Now, there’s another zinger set to hit Australia’s attractiveness as a study destination of choice for international students: Having to pass English language entrance exams to get into their preferred Australian universities and colleges.

Education Minister Simon Birmingham announced this today at an international education conference in Hobart, The Herald Sun reported.

“What we hear from universities, vocational education providers and from the regulator is that some students are slipping through the cracks,” Birmingham said.

“Some students simply don’t have the English language skills they need to succeed. It means they draw away from getting involved in lectures, tutorials and group study work while their classmates and teachers struggle to bridge the language divide.”

The new requirement, which will start on Jan 1, means more than 150,000 international students coming to Australia each year will have to undergo 20 hours weekly of face-to-face intensive teaching for non-English speakers.

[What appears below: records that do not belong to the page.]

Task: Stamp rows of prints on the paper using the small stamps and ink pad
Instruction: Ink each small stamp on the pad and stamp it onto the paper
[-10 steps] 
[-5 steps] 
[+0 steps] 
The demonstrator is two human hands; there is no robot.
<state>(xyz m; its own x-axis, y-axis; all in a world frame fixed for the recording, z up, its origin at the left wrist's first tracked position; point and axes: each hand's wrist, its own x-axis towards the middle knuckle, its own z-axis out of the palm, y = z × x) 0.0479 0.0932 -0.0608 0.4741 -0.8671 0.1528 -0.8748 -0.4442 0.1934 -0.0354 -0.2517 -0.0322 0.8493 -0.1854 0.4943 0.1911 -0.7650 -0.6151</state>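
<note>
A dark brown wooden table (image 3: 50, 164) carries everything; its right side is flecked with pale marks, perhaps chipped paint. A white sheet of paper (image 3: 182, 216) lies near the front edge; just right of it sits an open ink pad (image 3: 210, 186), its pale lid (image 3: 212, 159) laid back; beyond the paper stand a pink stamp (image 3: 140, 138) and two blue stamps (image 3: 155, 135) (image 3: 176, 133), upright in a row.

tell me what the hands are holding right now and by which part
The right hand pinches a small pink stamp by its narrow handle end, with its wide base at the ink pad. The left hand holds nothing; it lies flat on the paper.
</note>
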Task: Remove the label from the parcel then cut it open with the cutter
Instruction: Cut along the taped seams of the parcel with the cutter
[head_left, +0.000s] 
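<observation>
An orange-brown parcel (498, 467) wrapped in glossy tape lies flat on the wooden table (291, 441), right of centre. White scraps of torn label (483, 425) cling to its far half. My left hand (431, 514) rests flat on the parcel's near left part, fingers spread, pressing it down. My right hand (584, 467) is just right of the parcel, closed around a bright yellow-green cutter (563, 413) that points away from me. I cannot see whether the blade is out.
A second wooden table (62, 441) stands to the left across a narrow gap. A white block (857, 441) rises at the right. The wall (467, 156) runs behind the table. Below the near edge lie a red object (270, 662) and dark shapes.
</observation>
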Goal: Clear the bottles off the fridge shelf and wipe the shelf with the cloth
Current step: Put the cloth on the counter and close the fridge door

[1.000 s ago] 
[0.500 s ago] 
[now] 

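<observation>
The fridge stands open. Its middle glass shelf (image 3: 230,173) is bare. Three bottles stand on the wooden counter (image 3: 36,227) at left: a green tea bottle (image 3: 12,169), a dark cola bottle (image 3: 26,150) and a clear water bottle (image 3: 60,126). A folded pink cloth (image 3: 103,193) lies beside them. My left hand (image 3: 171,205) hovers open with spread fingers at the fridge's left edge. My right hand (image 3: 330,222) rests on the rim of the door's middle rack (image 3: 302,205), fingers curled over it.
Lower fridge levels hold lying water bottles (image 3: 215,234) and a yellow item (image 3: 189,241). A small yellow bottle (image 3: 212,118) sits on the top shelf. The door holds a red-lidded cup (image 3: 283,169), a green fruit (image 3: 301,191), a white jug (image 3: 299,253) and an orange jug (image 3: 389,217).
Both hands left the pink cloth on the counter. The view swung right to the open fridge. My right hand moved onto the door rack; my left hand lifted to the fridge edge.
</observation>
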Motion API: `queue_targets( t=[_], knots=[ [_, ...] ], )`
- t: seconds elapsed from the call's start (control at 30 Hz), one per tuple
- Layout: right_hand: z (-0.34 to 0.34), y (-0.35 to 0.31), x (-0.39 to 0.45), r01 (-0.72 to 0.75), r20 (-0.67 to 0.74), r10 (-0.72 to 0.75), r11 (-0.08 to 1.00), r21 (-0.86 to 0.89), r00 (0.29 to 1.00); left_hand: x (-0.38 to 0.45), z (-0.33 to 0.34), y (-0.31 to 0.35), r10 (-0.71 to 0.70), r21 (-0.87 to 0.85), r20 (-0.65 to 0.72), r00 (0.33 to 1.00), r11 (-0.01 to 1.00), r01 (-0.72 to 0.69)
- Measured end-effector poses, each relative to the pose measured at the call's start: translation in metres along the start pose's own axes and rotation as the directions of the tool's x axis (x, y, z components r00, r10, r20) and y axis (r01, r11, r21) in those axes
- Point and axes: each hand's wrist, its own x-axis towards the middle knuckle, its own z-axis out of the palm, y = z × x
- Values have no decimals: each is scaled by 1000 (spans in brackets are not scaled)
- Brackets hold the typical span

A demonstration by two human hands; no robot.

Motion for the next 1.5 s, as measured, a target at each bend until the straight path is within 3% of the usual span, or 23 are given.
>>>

They will then be tested on their proficiency, depending on their course. This ranges from academic writing to basic knowledge of the alphabet and sentences, according to The Australian.

Currently, many international students in Australia attend the English Language Intensive Courses for Overseas Students. However, they are not required to achieve any level before heading into their tertiary education courses. Students can either pass a course in Australia or overseas without proof and gain direct entry to university, according to SBS.

Birmingham said the test’s aim is to ensure students have the English language skills necessary “to participate, contribute and learn”.

“It’s clear we need more scrutiny in the system.”

While some sections of the industry lauded the move, Federation of Chinese Associations of ACT president Sam Wong felt the changes were too sweeping, given that it is based on allegedly anecdotal evidence.

“I think it is a little bit overburdening for examination. They have good and competency in English before they enter their first-year study of university,” Wong told SBS.

Journalism masters student Yi Wang, on the other hand, welcomed the move, saying it would encourage others to work harder on their English, which will benefit them in the long run, such as by settling in easier.

“If the test is harder, then we will study harder, for us the rest of living in Australia will be easier because we can speak fluent English and we can fit in in this place,” Wang said.